-- AIM OF THE EXERCISE --
Once you reach the line that holds "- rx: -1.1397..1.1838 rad" in the listing below, output it and every line after it through the line that holds "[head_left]", word for word.

-- DATA TO PROCESS --

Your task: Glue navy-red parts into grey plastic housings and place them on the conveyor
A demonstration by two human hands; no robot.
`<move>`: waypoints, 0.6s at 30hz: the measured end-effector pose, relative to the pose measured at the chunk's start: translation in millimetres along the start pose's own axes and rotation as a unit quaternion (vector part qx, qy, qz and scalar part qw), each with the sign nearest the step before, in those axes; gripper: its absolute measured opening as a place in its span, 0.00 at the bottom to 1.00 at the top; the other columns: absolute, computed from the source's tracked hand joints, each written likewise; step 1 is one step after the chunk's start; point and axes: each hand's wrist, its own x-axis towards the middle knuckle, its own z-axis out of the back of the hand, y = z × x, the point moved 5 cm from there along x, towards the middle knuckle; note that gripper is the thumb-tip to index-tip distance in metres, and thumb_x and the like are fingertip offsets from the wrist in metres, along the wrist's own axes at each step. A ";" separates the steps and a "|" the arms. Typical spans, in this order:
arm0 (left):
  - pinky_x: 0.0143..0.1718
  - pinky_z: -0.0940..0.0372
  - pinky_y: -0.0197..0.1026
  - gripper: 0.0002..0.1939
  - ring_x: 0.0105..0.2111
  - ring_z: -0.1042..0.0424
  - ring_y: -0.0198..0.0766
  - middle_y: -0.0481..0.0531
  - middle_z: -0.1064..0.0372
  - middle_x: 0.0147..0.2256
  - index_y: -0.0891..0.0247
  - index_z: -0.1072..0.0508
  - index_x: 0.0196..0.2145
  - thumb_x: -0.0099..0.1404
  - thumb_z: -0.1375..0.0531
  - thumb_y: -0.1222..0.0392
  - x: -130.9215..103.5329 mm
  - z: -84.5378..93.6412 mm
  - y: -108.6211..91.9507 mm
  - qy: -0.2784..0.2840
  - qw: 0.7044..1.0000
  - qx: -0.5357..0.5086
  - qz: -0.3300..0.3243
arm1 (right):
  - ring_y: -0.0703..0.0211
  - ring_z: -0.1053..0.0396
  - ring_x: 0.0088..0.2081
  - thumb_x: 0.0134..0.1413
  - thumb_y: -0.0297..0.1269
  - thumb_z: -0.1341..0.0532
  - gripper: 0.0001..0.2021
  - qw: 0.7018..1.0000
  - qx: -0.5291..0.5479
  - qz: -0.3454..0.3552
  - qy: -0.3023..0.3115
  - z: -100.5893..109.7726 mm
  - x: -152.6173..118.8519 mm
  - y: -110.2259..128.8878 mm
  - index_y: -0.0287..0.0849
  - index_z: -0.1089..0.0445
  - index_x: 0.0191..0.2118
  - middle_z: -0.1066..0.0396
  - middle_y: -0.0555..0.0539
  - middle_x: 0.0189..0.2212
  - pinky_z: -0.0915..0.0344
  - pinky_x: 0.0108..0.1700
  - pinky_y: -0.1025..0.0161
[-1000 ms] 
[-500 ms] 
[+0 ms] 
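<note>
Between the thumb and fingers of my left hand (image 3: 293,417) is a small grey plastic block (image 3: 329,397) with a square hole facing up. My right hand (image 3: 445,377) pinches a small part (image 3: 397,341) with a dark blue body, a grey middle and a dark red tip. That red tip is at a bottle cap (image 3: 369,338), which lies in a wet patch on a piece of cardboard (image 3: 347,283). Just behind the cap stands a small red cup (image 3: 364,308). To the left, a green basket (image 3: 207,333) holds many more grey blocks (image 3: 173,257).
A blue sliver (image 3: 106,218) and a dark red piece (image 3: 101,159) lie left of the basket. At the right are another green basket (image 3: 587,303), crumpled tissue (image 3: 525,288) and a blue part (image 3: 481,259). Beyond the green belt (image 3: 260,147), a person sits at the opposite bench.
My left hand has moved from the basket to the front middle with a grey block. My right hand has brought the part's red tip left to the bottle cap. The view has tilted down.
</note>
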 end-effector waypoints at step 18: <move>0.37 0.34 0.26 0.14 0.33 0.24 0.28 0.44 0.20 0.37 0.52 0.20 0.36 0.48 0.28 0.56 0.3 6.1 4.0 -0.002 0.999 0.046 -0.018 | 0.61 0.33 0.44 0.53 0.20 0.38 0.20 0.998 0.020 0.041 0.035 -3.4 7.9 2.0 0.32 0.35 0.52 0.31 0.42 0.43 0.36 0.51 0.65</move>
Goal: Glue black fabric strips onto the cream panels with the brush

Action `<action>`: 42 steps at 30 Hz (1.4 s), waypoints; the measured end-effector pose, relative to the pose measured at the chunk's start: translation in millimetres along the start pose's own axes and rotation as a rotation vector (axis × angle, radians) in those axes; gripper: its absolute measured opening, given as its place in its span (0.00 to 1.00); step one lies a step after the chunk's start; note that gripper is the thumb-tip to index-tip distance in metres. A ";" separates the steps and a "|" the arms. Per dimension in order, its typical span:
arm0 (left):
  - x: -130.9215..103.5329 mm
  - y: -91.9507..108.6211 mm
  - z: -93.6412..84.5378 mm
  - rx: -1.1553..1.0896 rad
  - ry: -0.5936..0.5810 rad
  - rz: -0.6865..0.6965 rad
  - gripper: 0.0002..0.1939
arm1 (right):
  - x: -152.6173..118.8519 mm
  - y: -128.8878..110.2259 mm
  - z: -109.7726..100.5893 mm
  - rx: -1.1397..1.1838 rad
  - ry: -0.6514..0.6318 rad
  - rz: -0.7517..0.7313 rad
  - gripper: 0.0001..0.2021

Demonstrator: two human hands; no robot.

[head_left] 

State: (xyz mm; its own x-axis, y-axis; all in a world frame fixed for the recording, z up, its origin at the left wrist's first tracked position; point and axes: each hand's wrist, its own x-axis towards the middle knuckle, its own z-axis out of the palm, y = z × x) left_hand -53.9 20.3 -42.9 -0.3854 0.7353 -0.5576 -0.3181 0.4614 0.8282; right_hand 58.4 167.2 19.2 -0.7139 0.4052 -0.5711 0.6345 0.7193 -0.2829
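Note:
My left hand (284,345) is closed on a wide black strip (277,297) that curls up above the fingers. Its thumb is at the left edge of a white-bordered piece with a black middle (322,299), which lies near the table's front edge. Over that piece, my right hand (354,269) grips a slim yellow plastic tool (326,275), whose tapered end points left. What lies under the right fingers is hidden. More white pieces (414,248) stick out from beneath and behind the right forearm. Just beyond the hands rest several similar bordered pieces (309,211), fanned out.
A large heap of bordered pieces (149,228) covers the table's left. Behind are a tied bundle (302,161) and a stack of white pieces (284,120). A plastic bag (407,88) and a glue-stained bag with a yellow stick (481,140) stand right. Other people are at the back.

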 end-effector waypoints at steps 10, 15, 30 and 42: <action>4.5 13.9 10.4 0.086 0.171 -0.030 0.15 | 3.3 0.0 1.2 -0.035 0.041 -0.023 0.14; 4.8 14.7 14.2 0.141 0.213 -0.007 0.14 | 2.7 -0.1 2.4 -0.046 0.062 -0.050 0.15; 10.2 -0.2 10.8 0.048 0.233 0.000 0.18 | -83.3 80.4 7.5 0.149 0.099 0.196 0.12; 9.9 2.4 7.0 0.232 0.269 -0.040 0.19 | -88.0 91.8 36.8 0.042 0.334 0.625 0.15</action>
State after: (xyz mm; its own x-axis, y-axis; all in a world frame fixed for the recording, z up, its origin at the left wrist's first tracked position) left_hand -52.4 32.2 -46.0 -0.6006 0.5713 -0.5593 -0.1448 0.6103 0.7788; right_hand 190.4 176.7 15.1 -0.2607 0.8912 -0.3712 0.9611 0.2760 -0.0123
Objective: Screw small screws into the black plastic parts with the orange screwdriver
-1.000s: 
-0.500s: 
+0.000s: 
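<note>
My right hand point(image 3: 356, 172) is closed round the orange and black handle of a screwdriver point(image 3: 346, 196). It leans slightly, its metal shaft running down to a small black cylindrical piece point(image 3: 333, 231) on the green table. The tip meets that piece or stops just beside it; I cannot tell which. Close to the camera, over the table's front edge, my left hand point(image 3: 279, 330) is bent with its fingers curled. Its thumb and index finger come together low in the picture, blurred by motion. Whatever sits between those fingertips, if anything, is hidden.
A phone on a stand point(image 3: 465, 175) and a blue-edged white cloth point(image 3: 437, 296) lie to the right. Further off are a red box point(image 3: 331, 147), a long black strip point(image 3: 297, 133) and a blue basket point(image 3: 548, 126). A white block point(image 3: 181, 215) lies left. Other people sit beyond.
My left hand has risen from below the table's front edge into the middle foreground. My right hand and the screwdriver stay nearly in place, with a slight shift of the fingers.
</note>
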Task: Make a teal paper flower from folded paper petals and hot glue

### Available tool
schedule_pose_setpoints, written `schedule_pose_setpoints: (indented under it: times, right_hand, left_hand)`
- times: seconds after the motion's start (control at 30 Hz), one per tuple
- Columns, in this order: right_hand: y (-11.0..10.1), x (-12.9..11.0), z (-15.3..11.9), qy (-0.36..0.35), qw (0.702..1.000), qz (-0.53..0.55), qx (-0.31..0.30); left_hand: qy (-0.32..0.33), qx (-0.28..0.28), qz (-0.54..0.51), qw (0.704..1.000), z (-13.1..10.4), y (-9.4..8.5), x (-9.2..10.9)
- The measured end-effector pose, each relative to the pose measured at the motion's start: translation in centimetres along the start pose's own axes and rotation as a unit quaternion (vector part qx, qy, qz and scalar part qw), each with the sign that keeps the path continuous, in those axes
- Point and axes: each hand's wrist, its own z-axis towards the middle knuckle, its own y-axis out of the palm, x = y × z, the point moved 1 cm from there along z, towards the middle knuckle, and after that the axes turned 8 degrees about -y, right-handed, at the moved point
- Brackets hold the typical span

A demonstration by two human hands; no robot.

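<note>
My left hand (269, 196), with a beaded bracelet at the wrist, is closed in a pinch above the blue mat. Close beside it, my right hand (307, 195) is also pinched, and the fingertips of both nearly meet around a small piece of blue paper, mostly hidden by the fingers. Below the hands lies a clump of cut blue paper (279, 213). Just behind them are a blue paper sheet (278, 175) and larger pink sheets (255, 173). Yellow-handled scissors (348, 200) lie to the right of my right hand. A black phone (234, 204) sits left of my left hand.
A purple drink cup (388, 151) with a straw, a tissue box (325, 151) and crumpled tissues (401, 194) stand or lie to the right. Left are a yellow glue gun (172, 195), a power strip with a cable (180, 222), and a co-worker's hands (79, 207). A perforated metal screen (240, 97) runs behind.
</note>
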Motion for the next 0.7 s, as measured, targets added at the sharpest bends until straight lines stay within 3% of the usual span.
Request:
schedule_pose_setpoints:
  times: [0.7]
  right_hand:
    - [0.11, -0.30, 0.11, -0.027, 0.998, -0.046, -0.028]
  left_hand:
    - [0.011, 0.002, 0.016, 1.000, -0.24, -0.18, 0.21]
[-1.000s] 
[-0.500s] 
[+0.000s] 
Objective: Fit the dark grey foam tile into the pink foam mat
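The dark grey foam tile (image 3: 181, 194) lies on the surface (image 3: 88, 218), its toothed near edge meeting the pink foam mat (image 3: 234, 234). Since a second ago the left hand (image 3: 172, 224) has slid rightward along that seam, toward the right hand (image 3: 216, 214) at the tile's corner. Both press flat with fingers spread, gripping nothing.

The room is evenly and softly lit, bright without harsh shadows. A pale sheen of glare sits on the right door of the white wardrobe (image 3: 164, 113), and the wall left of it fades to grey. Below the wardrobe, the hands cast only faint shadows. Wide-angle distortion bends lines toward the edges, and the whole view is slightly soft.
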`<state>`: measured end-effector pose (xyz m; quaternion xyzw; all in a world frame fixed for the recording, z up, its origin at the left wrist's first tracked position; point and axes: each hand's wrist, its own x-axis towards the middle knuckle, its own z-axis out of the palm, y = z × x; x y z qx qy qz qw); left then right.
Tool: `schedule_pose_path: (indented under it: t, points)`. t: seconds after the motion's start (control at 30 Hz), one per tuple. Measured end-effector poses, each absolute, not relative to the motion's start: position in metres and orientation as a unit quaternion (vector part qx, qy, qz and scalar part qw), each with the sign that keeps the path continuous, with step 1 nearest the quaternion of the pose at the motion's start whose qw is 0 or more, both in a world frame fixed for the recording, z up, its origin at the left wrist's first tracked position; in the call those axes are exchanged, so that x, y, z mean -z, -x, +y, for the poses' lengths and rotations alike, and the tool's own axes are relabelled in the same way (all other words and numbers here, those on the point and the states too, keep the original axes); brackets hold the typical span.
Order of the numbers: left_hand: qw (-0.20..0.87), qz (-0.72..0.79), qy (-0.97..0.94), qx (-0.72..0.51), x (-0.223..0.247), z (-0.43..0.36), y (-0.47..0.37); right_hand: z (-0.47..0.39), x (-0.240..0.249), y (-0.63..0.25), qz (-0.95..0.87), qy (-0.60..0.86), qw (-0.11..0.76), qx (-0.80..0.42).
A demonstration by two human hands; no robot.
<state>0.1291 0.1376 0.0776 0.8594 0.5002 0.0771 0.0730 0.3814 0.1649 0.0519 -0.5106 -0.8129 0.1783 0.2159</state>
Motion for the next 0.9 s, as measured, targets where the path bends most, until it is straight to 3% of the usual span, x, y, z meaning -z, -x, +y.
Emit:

-- YOUR SOLUTION --
  - rx: -1.1397..1.1838 rad
  - ry: -0.6514..0.6318 rad
  - rz: -0.7517..0.7313 rad
  - gripper: 0.0001..0.2021

Demonstrator: two human hands; no robot.

[head_left] 

No additional response is needed to complete this exercise.